Straightforward regulation is also sometimes more effective than price-based instruments. The plummeting cost of LED light bulbs – also down more than 90% in the last ten years –reflects the effect of outright bans on inefficient incandescent bulbs, public procurement policies, and, in India, the public sector’s role as a bulk buyer and low-cost distributor.
In economic theory, household light bulb purchases reflect net present value calculations of lifetime bulb and electricity costs for alternative bulb types, which could be influenced by taxes on incandescent bulbs, or through carbon prices on electricity. But normal human beings, unlike economists, do not make such calculations. In the real world, direct regulation can drive technological investment and cost reduction better than price can.

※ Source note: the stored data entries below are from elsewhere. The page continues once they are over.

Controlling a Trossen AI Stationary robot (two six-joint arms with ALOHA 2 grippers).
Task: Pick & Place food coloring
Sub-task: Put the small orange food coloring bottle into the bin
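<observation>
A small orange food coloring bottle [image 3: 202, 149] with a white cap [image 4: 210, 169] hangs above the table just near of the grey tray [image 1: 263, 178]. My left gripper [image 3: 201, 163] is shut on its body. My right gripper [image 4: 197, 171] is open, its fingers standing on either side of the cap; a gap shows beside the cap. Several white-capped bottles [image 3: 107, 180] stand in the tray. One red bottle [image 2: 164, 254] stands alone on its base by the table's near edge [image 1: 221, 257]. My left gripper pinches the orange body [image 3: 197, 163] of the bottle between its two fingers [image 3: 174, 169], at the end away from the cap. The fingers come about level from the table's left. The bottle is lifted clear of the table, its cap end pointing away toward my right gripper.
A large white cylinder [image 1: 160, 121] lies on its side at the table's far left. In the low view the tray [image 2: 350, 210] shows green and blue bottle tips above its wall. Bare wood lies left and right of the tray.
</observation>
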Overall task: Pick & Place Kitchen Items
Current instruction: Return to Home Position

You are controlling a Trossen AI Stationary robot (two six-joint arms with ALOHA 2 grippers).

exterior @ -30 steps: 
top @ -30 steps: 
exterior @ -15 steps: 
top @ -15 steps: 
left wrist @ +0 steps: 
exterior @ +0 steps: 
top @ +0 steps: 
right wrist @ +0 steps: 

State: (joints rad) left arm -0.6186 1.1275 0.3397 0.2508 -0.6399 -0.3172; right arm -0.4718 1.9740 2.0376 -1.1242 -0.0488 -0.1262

As for the dangers of trying but failing to “pick winners,” we need to distinguish between what is uncertain and what is clear. True, we cannot know the precise mix of technologies and investments that will deliver a low-carbon economy at lowest cost. But we do know that there is no feasible pathway to low-carbon prosperity without rapid decarbonization of electricity, followed by electrification of as much of the economy as possible.
Policies that directly support low-carbon electricity generation are therefore clearly justified. So, too, is public research expenditure to support further progress in battery technology.
That said, carbon prices still have a vital role to play, and their importance will likely increase over time. In power generation, the objective is clear – lower carbon per kilowatt generated – and it is certain that some mix of a relatively small number of known technologies can solve the problem.
But in steel, cement, and plastics production, the routes to decarbonization are less clear, may differ between locations, and may involve complex combinations of different techniques. A significant and rising carbon price is therefore essential to unleash a market-driven search for optimal solutions.
Carbon prices are also essential because the same technological progress that is driving rapid reduction in the cost of renewables is also enabling dramatic declines in fossil-fuel production costs, particularly in the shale industry. In a world where energy prices may decline across the board, a significant carbon price is essential to ensure that the feasible path to a low-cost low-carbon future is not impeded by falling fossil-fuel prices. Higher prices for carbon-based energy would also usefully strengthen incentives for energy efficiency, reducing the danger of “rebound effects,” whereby falling energy costs increase energy consumption.
So price instruments are a vital part of the policy armory. But collapsing solar, wind, battery, and LED prices show that other instruments are also required, and in some cases more effective.
Adair Turner, Chairman of the Institute for New Economic Thinking and former Chairman of the UK Financial Services Authority, is Chair of the Energy Transitions Commission.